● **ABOUT THIS TASK**
Your task is to restate the listing word for word without the pictures.

┏━━

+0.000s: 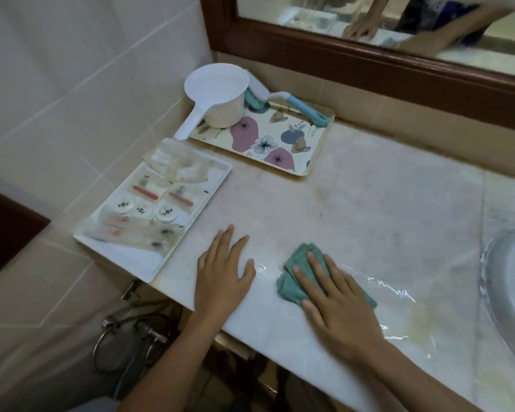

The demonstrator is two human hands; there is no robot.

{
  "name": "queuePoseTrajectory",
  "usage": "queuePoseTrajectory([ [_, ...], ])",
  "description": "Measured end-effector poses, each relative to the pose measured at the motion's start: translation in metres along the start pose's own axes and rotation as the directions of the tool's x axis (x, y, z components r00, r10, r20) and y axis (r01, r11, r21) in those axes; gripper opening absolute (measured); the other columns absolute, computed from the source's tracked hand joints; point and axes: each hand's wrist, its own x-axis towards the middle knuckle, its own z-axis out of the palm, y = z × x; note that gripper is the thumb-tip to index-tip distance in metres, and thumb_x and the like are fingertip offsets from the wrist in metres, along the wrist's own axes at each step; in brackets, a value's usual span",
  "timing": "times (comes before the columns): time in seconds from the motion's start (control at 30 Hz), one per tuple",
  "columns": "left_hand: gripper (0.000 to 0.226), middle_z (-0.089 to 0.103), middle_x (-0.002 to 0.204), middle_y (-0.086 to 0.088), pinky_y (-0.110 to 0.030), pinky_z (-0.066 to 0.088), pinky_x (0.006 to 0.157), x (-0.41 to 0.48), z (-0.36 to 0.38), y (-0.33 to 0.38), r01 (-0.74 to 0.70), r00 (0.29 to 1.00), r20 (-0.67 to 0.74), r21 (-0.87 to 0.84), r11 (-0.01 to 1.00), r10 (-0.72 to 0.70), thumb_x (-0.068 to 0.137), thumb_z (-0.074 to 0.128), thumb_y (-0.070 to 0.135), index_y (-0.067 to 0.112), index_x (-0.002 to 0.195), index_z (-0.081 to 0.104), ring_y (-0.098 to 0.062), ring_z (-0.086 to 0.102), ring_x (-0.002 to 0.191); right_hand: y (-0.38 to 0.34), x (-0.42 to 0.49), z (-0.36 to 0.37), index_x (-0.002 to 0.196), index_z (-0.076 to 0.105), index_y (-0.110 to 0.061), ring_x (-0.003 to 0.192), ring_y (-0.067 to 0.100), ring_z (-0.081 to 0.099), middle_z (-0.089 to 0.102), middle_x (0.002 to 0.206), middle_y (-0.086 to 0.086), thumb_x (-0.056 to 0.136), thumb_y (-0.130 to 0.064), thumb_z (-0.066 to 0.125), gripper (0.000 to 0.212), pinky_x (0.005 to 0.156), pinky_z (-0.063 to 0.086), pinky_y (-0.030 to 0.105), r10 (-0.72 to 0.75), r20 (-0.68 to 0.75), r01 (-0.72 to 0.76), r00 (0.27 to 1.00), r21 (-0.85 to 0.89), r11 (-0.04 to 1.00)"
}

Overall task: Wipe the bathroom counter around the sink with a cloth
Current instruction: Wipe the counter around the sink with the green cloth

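A folded green cloth [298, 269] lies on the pale marble counter [369, 209] near its front edge. My right hand [336, 304] presses flat on the cloth, fingers spread, covering most of it. My left hand [223, 272] rests flat on the bare counter just left of the cloth, holding nothing. A wet, shiny streak [384, 286] spreads on the counter to the right of the cloth, toward the sink [509, 292] at the right edge of the view.
A white tray [143, 263] with wrapped toiletries sits at the counter's left end. Behind it a floral tray [280, 144] holds a white scoop [217, 96] and a blue-handled brush [304, 107]. A wood-framed mirror [369, 63] runs along the back. Pipes show below the counter.
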Motion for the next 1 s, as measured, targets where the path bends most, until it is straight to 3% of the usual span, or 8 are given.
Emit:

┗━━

● **FINAL ANSWER**
+0.000s: 

The demonstrator is two human hands; there is no robot.

{
  "name": "queuePoseTrajectory",
  "usage": "queuePoseTrajectory([ [_, ...], ])",
  "description": "Measured end-effector poses, each relative to the pose measured at the motion's start: translation in metres along the start pose's own axes and rotation as the directions of the tool's x axis (x, y, z components r00, r10, r20) and y axis (r01, r11, r21) in those axes; gripper opening absolute (measured); the other columns absolute, computed from the source's tracked hand joints; point and axes: each hand's wrist, its own x-axis towards the middle knuckle, its own z-axis out of the palm, y = z × x; note that gripper is the thumb-tip to index-tip distance in metres, and thumb_x and the like are fingertip offsets from the wrist in metres, along the wrist's own axes at each step; in brackets, a value's usual span",
  "timing": "times (comes before the columns): time in seconds from the motion's start (control at 30 Hz), one per tuple",
  "columns": "left_hand: gripper (0.000 to 0.226), middle_z (-0.089 to 0.103), middle_x (-0.002 to 0.204), middle_y (-0.086 to 0.088), pinky_y (-0.110 to 0.030), pinky_z (-0.066 to 0.088), pinky_x (0.006 to 0.157), x (-0.41 to 0.48), z (-0.36 to 0.38), y (-0.33 to 0.38), r01 (-0.74 to 0.70), r00 (0.29 to 1.00), r20 (-0.67 to 0.74), r21 (-0.87 to 0.84), r11 (-0.01 to 1.00), r10 (-0.72 to 0.70), thumb_x (-0.068 to 0.137), thumb_z (-0.074 to 0.128), thumb_y (-0.070 to 0.135), index_y (-0.067 to 0.112), index_x (-0.002 to 0.195), index_z (-0.081 to 0.104), ring_y (-0.098 to 0.062), ring_z (-0.086 to 0.102), ring_x (-0.002 to 0.191); right_hand: y (-0.38 to 0.34), x (-0.42 to 0.49), z (-0.36 to 0.37), index_x (-0.002 to 0.196), index_z (-0.076 to 0.105), index_y (-0.110 to 0.061), ring_x (-0.003 to 0.192), ring_y (-0.067 to 0.100), ring_z (-0.081 to 0.099), middle_z (-0.089 to 0.102), middle_x (0.002 to 0.206), middle_y (-0.086 to 0.086), thumb_x (-0.056 to 0.136), thumb_y (-0.130 to 0.064), thumb_z (-0.066 to 0.125), gripper (0.000 to 0.212), pinky_x (0.005 to 0.156), pinky_z (-0.063 to 0.086), pinky_y (-0.030 to 0.105), r10 (-0.72 to 0.75), r20 (-0.68 to 0.75), r01 (-0.72 to 0.76), r00 (0.27 to 1.00), r21 (-0.85 to 0.89), r11 (-0.04 to 1.00)"
}

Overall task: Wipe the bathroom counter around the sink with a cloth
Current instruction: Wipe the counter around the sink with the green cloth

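A folded green cloth [298, 269] lies on the pale marble counter [369, 209] near its front edge. My right hand [336, 304] presses flat on the cloth, fingers spread, covering most of it. My left hand [223, 272] rests flat on the bare counter just left of the cloth, holding nothing. A wet, shiny streak [384, 286] spreads on the counter to the right of the cloth, toward the sink [509, 292] at the right edge of the view.
A white tray [143, 263] with wrapped toiletries sits at the counter's left end. Behind it a floral tray [280, 144] holds a white scoop [217, 96] and a blue-handled brush [304, 107]. A wood-framed mirror [369, 63] runs along the back. Pipes show below the counter.
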Motion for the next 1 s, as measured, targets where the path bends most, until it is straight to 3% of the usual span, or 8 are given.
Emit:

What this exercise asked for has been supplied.